Hyunjin yaşadığı şaşkınlığı atlatınca Felix'in yanına koşmuştu. Felix'in boşluğa bakan gözleri hala kırmızıyla parlıyordu. Şu an yaşadığı öfke değil tamamıyla korkuydu. Yaptığı şeyin ona yaşattığı korku. Uzanıp Hyunjin'in elini tutmak istedi. Fakat Hyunjin'in istemsiz kendini geri çekmesi şaşırmasına sebep olmuştu. 'Benden korkuyor mu?' diye düşündü. Hyunjin anlık korkuyla verdiği tepkiyi fark ederek sıkıca Felix'in elini tuttu.
"İyi misin, Lix? Ne oldu? Anlat bana."
"Eve gidelim, Hyunjin. Sadece eve gitmek istiyorum."
Felix'in yaşadıkları daha da kötü hissetmesine sebep olmuştu. Annesiyle yaşadıkları, bir aydır eve kapalı olması ve en son yaşanan olay patlama noktası olmuştu. Kendisinden korkmaya başlamıştı ve bu kimse için iyi değildi. Kısa bir yürüyüşün ardından eve geldiler. Felix bir kelime dahi etmeden doğruca odalarına çıkmıştı. Hyunjin salondaki koltuğa oturup ellerini saçlarına daldırdı. Ne yapması gerektiğini düşünüyordu. Güvenebileceği tek kişi Elly'di. Fakat Elly de bu konuda ona pek yardımcı olamazdı. Gelse bile muhtemelen iyi yapmış falan diyecekti. Know'u düşündü bir süre. Felix'i riske atmak istemiyordu. Yüzünü çevirip üst kata baktı. Cebinden çıkardığı gümüş renkli kalemiyle çağırma çemberini çizdi. İyi bir ihtimal olmasa bile biriyle konuşması gerektiğini düşünüyordu. Çağırma işlemi bittikten kısa bir süre sonra Elly gelmişti. Hemen arkasında duran koltuğa keyifle bıraktı kendini.

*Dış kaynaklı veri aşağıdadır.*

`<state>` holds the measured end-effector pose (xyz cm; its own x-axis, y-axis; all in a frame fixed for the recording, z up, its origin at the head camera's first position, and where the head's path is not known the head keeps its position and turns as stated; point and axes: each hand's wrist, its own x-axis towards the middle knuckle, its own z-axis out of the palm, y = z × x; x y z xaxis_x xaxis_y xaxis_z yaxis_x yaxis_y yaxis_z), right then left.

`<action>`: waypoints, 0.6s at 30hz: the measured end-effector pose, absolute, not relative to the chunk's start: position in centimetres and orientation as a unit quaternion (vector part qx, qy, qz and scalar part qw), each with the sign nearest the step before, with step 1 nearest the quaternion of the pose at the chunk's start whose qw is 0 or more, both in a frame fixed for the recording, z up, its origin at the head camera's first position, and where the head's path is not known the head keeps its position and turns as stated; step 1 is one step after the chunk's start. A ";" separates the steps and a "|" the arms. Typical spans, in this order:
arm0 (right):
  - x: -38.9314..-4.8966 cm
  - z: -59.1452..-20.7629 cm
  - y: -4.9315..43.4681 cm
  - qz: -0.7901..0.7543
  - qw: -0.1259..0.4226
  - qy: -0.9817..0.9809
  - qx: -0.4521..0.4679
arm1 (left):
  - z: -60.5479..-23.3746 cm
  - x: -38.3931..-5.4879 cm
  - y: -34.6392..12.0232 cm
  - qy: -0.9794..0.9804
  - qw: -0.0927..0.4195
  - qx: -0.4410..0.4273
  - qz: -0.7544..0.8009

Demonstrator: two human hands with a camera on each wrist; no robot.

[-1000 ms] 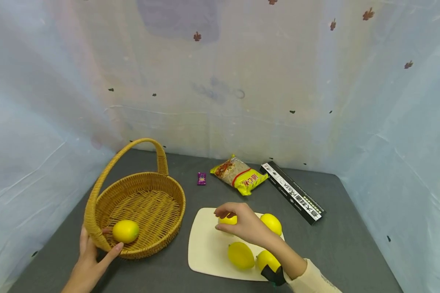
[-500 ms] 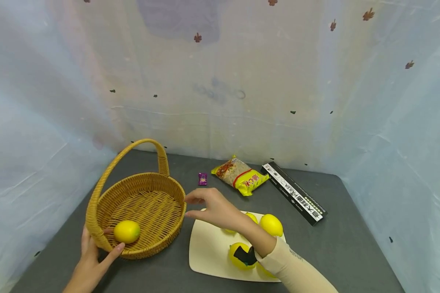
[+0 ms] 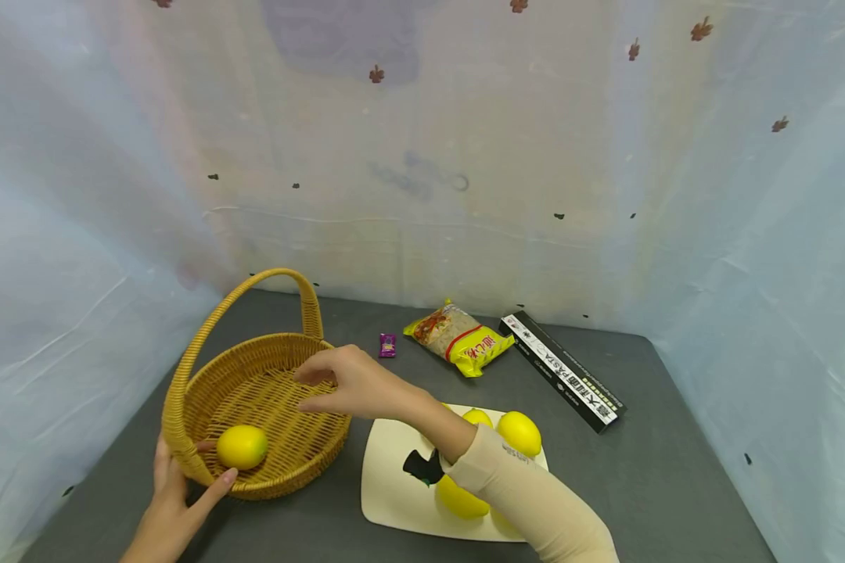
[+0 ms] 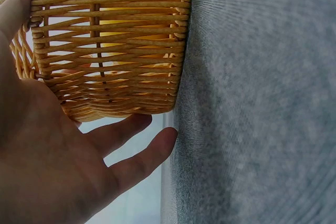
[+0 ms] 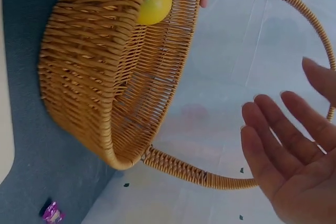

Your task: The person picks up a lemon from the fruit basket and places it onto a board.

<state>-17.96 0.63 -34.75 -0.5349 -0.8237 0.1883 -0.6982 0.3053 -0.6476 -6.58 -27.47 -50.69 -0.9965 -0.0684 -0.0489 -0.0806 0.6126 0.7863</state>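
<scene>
My left hand (image 3: 172,500) grips the wicker basket (image 3: 282,485) at its near-left rim, beside the foot of the arched handle. Its thumb lies over the rim; in the left wrist view two fingers (image 4: 142,161) stretch out under the woven side. One lemon (image 3: 242,447) lies inside the basket, close to that hand. Over the basket's right part hovers my right hand (image 3: 355,383), fingers loosely bent and holding nothing, as the right wrist view (image 5: 294,150) confirms. Several lemons (image 3: 519,433) rest on a cream board (image 3: 387,485), partly hidden by the right forearm.
Behind the board lie a yellow bag of pasta (image 3: 458,336) and a long black pasta box (image 3: 563,371). A small purple packet (image 3: 387,345) sits right of the basket. Pale plastic sheeting (image 3: 422,195) closes off the back and sides of the grey table (image 3: 676,485).
My right hand has moved left from above the lemons on the board to over the basket, holding nothing. My left hand and the basket have stayed in place.
</scene>
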 end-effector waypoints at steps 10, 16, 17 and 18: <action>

"Merhabalar Hwang ailesi. Beni bu kadar hızlı özleyeceğinizi düşünmemiştim." Çevresine bakındı. "Eee, bizim gelin nerede?"
Gülümseyen bakışlarını Hyunjin'e çevirince ifadesi ciddileşmişti. Hyunjin'in ne kadar gergin olduğunu hissetmişti. Zaten yüzüne bakınca da rahatlıkla anlaşılıyordu.
"Elly, biraz sessiz ol olur mu?"
"Ne oldu?"
"Senle biraz dolanalım mı?"
Elly durumun ciddiyetini kavradığından sululuğu bırakmış doğruca ayağa kalkıp kapıya doğru yürümüştü. Hyunjin de son kez göz ucuyla yukarı kata baktıktan sonra Elly'in peşinden evden çıktı. Elly belki gerginliğini azaltır diye düşünerek bir kolunu Hyunjin'in omzuna sardı.
"Ne oldu? Anlat bakalım."
Hyunjin bütün gördüklerini kısa bir özet olarak Elly'e anlatmıştı. Hyunjin'in anlattıklarının bitmesiyle Elly yüzünde bir dehşetle Hyunjin'e bakmaya başlamıştı.
"Hyun, şaka yapıyor olmalısın? Yarı bekçi o kadar güçlü mü?"
Hyunjin gergin bir şekilde kafasını salladı. Felix ilk güçlerini gösterdiğinde de şaşırmıştı ama bu seferki çok farklıydı. Felix bir canlıyı ruhu da olmak üzere yok etmişti. Hiç bir bekçinin bir canlının ruhunu yok edebilecek kadar gücü yoktu. Bıçak olmadan bunu asla yapamazlardı.
"Ruhunu bile yok ettiyse, sarışın gerçekten tehlikeli olmalı. Onu saklamakla iyi yapıyor muyuz, sence?"
"Bilmiyorum."
Hyunjin bakışlarını gökyüzüne dikti. Derin bir nefes aldı. Doğru mu yapıyordu bilmiyordu ama Felix'i seviyordu. Aklına onu korumaktan başka hiç bir şey gelmiyordu. Doğru ve yanlışlar artık birbirine girmiş durumdaydı.
"Ne yapmalıyım, Elly? Know'la mı konuşsam?"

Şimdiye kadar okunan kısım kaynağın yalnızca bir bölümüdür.